But it’s not that simple. Doc treats Al’s whores, and he turns up if someone’s been hurt at the Gem, but he has other patients, other priorities, and he won’t simply stand by and let Al murder innocent people. He shows some steel in the way he tries to call out Alma Garrett for wasting his valuable time when he could just give her the laudanum she wants without the bogus examination, but more impressive is the way that he attempts to stand up to the Swearengen machine with only the help of drunken, shaky Jane.(*)(*) Because we have an omniscient point of view that the characters lack, we know that Doc should have just recruited Bullock to help out, just as we also know that Al at this point has nothing to fear in terms of a Bullock/Hickok alliance. And that, if anything, Al’s paranoid reactions to that are likely only going to bring the two gunslingers to his doorstep that much sooner.) But it makes sense that camp veterans would be distrustful of all newcomers for quite a while – to know that a place this rough tends to attract the most unscrupulous types, and that assuming a stranger’s intentions are good is probably hazardous to one’s health. But Doc turns out to be both lucky and smart, as Dan is understandably reluctant to murder a child, and as Jane and Charlie turn up at just the right moment and location for Doc to figure out how to spirit the girl off into the night.

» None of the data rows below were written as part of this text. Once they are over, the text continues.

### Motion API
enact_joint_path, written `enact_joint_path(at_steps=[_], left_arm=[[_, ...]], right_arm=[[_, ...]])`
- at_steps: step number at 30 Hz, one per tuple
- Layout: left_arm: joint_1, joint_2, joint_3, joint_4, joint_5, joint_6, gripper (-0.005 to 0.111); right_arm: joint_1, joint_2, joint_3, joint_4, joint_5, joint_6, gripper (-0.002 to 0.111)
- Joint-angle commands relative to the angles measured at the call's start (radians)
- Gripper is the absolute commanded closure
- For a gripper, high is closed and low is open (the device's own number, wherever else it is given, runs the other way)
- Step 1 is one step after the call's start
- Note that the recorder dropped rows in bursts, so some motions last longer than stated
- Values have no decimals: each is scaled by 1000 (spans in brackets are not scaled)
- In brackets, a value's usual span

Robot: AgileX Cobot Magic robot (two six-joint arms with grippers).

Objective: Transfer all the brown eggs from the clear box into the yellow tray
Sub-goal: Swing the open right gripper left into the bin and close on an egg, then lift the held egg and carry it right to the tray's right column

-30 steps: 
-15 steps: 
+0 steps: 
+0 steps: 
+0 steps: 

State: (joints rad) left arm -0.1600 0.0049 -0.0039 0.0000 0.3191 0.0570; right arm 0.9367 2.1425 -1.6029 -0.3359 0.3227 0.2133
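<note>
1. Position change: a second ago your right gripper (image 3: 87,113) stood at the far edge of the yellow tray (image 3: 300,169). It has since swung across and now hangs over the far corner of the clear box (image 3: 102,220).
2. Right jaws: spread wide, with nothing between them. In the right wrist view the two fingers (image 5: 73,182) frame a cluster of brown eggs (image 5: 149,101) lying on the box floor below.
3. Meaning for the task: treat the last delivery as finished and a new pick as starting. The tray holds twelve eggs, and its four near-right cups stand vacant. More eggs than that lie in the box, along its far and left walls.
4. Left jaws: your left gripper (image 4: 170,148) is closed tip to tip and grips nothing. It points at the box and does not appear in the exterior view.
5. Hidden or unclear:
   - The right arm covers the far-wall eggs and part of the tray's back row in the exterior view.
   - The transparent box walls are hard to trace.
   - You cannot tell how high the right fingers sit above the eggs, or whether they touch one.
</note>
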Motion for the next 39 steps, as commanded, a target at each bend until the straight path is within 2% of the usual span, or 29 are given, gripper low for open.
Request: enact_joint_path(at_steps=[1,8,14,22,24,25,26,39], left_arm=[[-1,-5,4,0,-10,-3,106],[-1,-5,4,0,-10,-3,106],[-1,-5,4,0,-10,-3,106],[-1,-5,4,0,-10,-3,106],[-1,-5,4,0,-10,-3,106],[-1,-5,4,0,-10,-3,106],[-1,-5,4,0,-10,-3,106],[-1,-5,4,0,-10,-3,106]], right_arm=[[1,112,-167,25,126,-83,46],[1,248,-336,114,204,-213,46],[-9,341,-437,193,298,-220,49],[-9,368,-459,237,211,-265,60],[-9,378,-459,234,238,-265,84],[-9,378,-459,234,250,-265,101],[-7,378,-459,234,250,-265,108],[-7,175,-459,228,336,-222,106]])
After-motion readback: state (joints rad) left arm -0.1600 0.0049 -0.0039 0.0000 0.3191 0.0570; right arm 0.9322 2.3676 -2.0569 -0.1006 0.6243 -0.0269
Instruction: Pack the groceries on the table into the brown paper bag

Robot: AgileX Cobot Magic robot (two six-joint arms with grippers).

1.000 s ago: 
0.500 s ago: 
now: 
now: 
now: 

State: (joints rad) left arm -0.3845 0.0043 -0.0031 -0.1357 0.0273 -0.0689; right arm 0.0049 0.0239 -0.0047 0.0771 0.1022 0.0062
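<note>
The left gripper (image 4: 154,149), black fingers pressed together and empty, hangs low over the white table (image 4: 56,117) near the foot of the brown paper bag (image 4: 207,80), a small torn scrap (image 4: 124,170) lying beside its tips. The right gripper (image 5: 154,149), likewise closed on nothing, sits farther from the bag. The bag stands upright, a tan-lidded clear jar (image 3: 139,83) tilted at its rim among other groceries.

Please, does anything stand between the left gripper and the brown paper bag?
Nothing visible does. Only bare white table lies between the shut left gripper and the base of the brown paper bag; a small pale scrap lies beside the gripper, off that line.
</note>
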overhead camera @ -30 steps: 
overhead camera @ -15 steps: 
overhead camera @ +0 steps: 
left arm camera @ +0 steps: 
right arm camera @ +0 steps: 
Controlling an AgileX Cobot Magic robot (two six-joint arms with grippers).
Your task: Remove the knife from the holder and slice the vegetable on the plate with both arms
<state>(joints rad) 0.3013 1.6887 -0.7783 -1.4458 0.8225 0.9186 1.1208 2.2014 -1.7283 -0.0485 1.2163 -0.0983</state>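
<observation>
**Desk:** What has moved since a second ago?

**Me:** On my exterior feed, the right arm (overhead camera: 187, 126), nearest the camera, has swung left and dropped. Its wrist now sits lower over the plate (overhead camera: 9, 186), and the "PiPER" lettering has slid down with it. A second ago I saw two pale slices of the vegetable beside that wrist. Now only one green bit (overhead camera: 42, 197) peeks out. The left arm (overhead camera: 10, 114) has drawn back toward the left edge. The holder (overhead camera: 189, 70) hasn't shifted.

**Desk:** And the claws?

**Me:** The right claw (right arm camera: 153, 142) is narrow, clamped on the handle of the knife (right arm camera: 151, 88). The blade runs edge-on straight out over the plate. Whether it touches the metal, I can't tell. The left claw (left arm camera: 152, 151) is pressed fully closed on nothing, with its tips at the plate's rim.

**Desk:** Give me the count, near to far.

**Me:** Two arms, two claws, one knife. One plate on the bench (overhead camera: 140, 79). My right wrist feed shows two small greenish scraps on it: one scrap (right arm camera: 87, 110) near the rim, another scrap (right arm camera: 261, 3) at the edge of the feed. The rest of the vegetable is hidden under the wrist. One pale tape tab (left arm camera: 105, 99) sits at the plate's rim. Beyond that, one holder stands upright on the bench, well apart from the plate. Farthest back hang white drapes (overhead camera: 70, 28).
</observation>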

He couldn’t do it earlier because Al likely had people watching his office, whereas at this point the eyes on him belong to Dan.) Even though I knew how things would turn out, “Deep Water” remains a wonderfully tense episode, a superb showcase for both Ian Mc. Shane and Brad Dourif, and another example of just how things get done in this dark, muddy place. Some other thoughts: • When this episode originally aired, I had no idea who Nick Offerman was nor how important he would become to my comedic sensibilities.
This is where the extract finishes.